The oil wing of Russia's state-controlled natural gas giant Gazprom does not intend to pull out of this weekend's auction of the main production unit of the embattled Yukos oil company, the ITAR-Tass news agency reported yesterday.
"At the present time, no one has changed the decision of our founding firm, Gazprom, and we will take part in the auction," ITAR-Tass quoted Gazpromneft spokesman Alexander Stepanenko as saying. It added that he declined to discuss whether international banks would refuse credit.
There was no answer yesterday at Gazprom's press service.
A US bankruptcy judge late Thursday granted Yukos' request for a temporary injunction to block the auction tomorrow of Yuganskneftegaz, which produces about 60 percent of its oil.
In issuing the injunction, US Bankruptcy Judge Letitia Clark also accepted jurisdiction of Yukos' bankruptcy case filed in Houston on Tuesday. The company had called the filing its last resort to seek an emergency order canceling the auction, in which the starting price -- US$8.6 billion -- is roughly half of what Yukos maintains is its value.
An official at the Russian Federal Property Fund, the agency conducting the auction, said yesterday that the sale would proceed as planned. Spokesman Alexander Komarov declined to say how many companies were participating.
ITAR-Tass quoted a high-ranking source in the Moscow Arbitration Court as saying on Thursday that Yukos' bankruptcy filing in a US court would have no legal consequences in Russia. That court is considering a number of suits and countersuits connected to the 18-month legal assault on former CEO Mikhail Khodorkovsky and his company.
While Russian courts could be expected to ignore any rulings by the Houston judge, they could give Western banks reportedly involved in the sale cold feet.
Selling Yuganskneftegaz would reduce Yukos, Russia's largest oil company, to a shadow of its former self. Yukos currently pumps nearly one-fifth of all of Russia's oil.

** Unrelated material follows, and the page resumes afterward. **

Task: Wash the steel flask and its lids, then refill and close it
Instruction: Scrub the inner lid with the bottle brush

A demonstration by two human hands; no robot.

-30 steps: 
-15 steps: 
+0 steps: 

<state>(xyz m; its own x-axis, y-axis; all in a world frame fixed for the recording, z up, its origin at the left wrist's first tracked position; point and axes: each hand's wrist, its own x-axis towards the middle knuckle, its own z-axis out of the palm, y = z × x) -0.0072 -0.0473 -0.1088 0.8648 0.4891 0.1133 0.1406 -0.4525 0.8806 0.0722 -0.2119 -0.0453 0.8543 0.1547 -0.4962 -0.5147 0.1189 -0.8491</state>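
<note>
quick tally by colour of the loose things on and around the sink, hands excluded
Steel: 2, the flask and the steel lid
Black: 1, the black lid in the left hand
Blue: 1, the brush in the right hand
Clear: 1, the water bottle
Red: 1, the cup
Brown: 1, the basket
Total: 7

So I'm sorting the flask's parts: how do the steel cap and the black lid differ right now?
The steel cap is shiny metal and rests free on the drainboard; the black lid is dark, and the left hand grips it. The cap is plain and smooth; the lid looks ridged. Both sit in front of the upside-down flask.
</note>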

Yukos and its subsidiaries face more than US$27 billion in back tax claims that observers say are aimed at neutralizing political activities of Khodorkovsky, who has been jailed for 14 months, and transferring control of Yukos' key assets to government-friendly companies.
Khodorkovsky, who has been charged with fraud and tax evasion, said that while the bankruptcy filing was "distressing," he could not blame the company's managers.